Provided material:
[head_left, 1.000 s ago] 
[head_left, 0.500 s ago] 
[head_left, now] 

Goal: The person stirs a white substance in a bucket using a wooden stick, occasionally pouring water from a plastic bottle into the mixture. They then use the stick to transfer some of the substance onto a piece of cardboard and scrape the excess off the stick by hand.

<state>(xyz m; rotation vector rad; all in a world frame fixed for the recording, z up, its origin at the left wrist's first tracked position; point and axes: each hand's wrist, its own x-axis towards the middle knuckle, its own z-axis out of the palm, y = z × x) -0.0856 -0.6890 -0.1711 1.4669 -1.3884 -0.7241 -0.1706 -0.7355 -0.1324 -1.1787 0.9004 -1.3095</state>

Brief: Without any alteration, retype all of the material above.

Task solution:
[head_left, 1.000 s ago] 
[head_left, 0.500 s ago] 
[head_left, now] 

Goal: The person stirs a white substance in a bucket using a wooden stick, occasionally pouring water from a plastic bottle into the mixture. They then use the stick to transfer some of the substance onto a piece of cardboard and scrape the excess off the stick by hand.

<state>(xyz m; rotation vector rad; all in a world frame fixed for the recording, z up, its origin at the left wrist's first tracked position; point and axes: each hand's wrist, its own x-axis towards the middle knuckle, its own z-axis out of the palm, y = z × x) -0.0856 -0.6890 -0.1711 1.4669 -1.3884 -0.7241 -0.1706 -0.7355 -0.1324 -1.1787 0.9004 -1.3095</state>

The exercise is now finished.